* _What the task requires_
Scan the records beneath this line for the line holding "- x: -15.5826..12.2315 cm" and the line holding "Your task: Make", then transcribe exactly those two and all lines between.
Data listing Start Marker
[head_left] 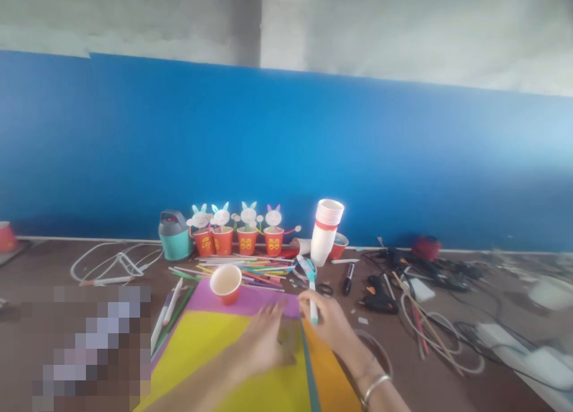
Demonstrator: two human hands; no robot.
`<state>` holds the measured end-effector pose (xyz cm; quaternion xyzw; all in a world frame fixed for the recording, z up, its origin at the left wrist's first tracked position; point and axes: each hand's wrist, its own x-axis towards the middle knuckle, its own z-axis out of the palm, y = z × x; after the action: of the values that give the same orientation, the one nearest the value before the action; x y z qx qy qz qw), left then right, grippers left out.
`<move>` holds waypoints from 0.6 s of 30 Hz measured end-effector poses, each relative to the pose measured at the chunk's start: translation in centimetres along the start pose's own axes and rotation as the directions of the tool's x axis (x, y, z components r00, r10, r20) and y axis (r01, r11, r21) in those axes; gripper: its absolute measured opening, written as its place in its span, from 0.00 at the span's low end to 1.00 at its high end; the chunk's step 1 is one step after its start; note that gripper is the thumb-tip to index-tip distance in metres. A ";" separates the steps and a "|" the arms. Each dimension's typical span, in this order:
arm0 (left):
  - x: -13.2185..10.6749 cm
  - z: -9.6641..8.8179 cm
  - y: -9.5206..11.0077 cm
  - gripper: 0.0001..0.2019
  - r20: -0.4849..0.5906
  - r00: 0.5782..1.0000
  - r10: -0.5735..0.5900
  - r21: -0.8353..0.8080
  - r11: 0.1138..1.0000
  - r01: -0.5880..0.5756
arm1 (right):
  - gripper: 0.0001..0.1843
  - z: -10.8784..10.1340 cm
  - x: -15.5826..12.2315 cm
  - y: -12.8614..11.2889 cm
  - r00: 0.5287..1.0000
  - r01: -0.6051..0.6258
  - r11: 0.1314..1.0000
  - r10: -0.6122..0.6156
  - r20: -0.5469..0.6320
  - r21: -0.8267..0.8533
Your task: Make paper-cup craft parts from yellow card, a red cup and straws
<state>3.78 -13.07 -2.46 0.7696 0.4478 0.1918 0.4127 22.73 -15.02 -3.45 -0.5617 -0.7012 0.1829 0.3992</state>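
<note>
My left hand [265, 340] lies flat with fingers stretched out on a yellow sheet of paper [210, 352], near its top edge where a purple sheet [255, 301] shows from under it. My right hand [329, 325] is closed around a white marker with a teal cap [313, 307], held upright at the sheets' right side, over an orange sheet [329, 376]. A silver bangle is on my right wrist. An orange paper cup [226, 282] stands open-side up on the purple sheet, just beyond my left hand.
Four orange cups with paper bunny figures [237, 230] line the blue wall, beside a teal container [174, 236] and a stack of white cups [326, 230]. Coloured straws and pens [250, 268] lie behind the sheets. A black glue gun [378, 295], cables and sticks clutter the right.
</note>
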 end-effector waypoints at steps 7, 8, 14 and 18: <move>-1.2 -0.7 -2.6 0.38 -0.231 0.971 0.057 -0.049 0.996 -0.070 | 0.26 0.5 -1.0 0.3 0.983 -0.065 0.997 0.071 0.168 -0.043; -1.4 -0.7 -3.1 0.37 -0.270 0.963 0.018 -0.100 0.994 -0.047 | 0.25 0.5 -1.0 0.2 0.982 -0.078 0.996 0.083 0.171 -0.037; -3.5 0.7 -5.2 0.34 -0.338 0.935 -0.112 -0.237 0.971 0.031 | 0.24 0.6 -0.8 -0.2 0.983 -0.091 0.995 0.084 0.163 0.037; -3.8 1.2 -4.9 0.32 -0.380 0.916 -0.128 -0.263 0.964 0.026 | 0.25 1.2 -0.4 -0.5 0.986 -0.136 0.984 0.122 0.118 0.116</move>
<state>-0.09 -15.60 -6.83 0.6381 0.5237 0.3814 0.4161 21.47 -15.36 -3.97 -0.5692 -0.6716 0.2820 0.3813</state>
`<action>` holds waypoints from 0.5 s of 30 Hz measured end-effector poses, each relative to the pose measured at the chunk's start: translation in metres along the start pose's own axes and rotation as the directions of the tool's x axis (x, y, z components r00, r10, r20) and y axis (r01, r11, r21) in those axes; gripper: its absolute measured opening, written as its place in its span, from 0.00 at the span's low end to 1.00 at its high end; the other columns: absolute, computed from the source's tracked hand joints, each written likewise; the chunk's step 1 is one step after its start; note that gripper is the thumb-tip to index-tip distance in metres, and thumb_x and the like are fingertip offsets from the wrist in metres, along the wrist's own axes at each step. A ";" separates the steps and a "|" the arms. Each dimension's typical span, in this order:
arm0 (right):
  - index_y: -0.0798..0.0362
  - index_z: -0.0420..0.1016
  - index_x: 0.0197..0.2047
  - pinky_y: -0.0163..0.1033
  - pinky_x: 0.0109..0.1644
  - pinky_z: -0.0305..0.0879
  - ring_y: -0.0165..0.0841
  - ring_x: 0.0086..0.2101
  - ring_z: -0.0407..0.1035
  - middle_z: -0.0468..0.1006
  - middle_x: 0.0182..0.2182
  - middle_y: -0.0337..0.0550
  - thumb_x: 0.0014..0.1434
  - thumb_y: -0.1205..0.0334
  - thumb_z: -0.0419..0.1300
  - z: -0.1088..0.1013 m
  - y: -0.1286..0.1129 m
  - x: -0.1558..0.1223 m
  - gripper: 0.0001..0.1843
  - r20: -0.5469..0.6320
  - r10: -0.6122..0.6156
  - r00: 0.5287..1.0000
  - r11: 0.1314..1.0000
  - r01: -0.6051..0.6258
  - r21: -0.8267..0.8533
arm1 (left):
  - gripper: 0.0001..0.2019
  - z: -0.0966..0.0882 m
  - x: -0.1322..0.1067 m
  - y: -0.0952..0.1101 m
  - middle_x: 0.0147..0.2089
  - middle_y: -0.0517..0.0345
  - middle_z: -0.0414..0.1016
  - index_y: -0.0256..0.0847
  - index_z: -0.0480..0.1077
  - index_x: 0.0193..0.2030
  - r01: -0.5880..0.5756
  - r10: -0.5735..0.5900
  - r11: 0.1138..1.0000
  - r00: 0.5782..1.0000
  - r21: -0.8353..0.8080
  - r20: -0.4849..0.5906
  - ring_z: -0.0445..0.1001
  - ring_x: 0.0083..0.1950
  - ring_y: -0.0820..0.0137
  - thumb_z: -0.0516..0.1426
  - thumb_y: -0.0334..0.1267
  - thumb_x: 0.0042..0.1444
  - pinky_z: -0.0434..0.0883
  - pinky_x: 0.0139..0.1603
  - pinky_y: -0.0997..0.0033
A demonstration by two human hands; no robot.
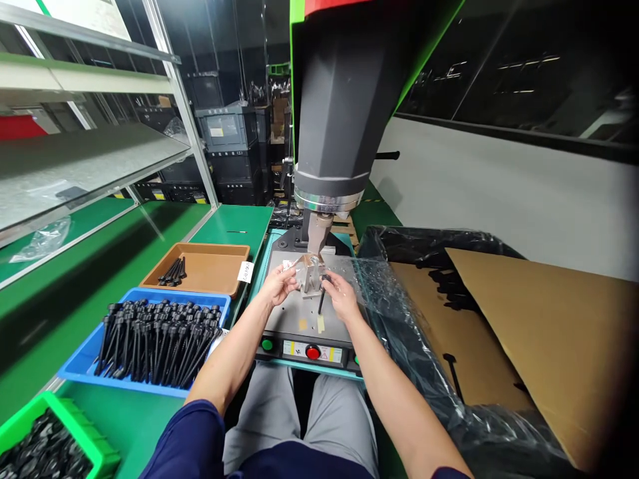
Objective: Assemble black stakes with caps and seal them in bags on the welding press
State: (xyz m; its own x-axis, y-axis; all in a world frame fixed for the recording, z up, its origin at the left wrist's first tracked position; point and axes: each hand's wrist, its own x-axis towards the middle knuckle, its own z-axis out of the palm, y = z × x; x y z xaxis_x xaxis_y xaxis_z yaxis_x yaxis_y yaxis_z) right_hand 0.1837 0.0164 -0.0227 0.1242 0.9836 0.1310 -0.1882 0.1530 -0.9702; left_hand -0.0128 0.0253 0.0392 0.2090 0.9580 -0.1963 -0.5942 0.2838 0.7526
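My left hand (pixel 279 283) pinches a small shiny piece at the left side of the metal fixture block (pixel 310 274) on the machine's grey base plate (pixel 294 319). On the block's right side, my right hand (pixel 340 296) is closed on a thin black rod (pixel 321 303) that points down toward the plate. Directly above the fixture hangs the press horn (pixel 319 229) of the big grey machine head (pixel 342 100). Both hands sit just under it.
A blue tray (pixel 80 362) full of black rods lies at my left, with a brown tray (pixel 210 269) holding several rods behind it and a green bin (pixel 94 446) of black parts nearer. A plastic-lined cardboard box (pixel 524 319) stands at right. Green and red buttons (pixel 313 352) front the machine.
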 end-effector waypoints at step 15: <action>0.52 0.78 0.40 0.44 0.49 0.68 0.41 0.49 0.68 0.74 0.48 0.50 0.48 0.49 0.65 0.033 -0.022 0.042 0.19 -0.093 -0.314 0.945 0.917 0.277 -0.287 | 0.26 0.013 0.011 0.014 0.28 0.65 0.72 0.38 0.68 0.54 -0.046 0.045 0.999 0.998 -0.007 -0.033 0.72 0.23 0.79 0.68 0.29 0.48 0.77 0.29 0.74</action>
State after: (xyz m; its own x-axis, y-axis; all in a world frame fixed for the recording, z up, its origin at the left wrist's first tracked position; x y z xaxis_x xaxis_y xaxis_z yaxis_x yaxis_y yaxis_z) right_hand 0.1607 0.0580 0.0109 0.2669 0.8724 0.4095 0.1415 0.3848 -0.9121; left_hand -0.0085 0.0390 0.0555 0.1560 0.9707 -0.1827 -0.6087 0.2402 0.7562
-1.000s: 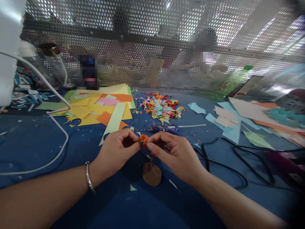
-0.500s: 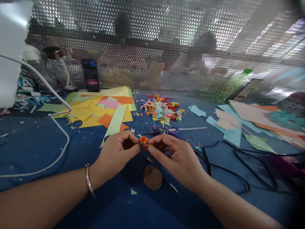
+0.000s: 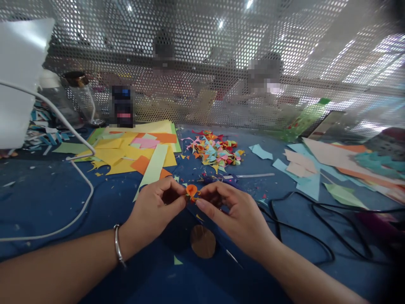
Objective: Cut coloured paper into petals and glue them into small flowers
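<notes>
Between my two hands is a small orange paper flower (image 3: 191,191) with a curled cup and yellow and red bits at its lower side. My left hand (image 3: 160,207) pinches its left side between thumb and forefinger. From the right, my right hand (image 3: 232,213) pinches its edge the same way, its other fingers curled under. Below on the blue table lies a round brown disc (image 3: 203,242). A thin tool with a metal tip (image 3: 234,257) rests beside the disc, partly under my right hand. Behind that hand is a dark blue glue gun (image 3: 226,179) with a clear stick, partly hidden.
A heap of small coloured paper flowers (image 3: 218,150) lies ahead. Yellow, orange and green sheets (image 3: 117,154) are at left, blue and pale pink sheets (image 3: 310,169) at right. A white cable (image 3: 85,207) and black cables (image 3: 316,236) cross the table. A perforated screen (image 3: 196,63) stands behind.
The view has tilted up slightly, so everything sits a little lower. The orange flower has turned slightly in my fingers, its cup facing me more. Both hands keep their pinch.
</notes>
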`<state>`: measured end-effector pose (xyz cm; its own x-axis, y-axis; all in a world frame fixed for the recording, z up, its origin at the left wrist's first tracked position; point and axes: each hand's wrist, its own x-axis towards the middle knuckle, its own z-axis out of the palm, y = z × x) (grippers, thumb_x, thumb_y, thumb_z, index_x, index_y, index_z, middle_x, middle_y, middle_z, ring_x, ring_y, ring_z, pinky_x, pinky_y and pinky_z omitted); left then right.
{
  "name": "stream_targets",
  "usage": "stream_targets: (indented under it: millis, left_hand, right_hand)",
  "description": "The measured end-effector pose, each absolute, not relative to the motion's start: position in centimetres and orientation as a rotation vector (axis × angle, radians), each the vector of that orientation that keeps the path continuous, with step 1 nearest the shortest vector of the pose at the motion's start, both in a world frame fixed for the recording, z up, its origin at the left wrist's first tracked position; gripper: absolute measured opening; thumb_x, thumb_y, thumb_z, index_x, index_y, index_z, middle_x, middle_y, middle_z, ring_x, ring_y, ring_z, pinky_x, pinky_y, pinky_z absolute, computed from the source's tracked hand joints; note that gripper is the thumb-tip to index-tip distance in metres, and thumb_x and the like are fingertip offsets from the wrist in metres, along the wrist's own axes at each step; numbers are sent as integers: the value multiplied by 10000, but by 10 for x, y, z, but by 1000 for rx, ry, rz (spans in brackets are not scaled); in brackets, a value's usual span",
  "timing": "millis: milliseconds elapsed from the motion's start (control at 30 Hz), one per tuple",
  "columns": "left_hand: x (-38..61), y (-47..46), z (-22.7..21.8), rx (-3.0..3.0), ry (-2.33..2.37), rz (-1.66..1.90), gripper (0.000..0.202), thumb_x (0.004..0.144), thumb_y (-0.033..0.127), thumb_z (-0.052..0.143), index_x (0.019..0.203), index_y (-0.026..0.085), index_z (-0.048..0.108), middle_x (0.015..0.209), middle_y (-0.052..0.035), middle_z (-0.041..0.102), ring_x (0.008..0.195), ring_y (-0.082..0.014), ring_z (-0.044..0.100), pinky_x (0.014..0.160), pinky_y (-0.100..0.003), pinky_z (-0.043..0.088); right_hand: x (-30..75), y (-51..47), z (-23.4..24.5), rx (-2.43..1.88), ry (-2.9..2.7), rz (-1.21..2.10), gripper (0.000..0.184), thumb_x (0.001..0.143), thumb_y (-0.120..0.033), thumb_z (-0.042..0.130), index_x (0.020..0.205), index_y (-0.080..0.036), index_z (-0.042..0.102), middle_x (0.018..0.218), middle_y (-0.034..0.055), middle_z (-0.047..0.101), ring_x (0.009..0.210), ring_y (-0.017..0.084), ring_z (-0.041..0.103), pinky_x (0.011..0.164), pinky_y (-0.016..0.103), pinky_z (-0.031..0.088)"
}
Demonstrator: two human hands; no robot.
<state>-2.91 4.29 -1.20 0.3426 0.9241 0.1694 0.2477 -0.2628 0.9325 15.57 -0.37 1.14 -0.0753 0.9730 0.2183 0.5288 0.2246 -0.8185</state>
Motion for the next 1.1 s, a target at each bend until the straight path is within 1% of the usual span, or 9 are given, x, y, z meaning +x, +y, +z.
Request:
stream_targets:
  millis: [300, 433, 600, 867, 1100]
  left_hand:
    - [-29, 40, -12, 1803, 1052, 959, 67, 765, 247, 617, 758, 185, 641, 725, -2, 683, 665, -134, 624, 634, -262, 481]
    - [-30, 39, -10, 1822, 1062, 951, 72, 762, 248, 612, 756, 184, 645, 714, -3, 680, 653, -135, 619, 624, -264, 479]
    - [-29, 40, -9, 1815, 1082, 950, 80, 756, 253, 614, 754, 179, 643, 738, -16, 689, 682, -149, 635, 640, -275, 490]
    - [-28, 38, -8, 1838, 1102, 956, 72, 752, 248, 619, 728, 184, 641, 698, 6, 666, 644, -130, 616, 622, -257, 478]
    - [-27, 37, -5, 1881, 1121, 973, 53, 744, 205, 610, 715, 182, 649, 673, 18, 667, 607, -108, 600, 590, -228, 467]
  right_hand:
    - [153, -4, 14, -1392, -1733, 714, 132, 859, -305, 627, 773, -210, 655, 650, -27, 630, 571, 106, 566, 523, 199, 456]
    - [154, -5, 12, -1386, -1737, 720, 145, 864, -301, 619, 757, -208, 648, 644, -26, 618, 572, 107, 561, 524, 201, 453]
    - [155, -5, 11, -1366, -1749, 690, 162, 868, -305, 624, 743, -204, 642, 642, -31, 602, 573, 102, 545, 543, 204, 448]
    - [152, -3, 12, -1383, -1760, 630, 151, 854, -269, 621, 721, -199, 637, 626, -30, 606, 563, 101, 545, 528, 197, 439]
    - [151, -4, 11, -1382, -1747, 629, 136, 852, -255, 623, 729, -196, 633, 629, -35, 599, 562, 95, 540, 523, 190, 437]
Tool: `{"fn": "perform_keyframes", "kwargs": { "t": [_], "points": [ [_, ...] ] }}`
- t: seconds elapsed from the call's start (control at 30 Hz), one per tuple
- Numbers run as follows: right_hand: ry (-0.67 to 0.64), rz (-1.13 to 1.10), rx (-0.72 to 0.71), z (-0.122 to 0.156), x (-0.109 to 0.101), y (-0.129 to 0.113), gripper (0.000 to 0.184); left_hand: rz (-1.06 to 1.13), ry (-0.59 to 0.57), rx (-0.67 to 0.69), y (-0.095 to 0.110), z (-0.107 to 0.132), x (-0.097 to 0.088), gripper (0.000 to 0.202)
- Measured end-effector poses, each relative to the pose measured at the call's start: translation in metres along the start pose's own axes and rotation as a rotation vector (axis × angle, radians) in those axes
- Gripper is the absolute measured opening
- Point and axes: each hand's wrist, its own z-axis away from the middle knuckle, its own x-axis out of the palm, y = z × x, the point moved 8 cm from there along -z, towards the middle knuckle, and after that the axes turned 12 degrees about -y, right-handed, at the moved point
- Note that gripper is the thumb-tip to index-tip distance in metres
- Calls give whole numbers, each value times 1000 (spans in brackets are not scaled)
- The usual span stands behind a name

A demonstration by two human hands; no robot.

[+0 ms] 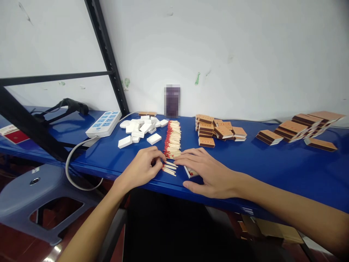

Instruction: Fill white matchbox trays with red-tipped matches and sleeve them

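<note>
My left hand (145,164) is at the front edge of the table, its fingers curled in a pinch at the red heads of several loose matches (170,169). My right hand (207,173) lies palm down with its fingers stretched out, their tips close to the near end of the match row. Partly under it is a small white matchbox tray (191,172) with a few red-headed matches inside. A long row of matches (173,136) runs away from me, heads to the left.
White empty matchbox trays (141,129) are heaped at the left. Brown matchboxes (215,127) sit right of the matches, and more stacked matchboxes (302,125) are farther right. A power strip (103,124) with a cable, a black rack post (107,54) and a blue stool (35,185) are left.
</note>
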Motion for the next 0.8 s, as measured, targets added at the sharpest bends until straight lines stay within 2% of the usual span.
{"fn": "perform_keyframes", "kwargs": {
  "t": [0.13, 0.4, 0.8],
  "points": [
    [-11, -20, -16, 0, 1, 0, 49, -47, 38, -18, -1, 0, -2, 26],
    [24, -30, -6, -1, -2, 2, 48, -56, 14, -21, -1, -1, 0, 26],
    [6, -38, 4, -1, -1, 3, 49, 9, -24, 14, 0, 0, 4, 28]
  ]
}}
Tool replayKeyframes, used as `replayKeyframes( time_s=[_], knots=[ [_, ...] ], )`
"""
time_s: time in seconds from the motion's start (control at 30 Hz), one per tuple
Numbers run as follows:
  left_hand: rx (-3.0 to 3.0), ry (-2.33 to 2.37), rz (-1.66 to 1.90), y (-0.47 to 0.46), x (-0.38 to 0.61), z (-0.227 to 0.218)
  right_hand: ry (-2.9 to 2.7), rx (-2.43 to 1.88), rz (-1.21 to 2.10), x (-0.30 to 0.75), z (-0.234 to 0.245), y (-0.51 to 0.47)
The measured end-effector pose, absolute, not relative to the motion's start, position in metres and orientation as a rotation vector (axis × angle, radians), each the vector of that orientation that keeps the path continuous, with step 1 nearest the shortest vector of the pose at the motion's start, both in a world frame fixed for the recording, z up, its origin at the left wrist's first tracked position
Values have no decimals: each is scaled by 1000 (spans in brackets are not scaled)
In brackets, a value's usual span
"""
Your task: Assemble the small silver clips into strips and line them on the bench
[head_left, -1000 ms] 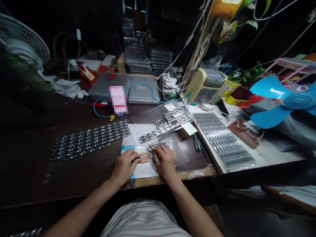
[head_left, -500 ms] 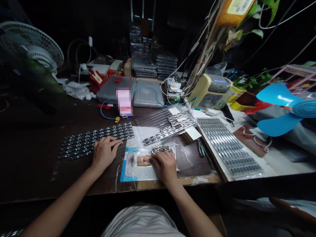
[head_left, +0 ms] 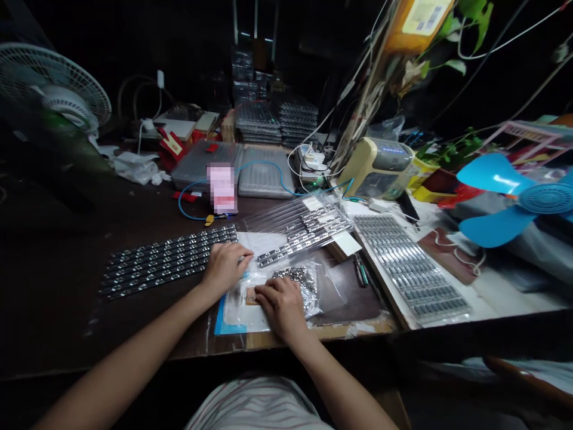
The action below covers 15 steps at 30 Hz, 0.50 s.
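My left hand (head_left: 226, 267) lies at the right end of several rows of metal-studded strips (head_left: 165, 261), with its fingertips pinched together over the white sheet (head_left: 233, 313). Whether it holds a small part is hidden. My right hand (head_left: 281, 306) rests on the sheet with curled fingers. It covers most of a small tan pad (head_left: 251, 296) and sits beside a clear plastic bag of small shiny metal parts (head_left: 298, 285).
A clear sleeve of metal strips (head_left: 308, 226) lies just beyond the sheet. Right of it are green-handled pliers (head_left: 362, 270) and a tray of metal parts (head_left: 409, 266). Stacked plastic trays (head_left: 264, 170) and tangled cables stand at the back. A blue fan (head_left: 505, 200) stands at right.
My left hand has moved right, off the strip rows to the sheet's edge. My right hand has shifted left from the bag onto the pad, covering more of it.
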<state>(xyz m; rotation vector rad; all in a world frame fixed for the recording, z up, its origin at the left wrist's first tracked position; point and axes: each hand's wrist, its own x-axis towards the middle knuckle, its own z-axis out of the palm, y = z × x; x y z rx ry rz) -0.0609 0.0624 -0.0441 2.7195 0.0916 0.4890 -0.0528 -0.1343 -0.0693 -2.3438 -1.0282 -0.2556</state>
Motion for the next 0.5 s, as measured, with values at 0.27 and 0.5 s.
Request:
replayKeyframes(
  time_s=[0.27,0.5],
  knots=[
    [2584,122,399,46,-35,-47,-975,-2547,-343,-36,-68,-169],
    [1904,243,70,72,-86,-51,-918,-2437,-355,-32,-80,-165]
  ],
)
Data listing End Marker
* _Exercise solution_
  - x: -15.5826..12.2315 cm
  - y: -12.8614..11.2889 cm
  - r00: 0.5287..1.0000
  - r01: -0.6051..0.6258
  - r11: 0.1314..1.0000
  - r10: -0.6122..0.6156
  - r20: -0.5469..0.6320
  - r21: -0.8267..0.8533
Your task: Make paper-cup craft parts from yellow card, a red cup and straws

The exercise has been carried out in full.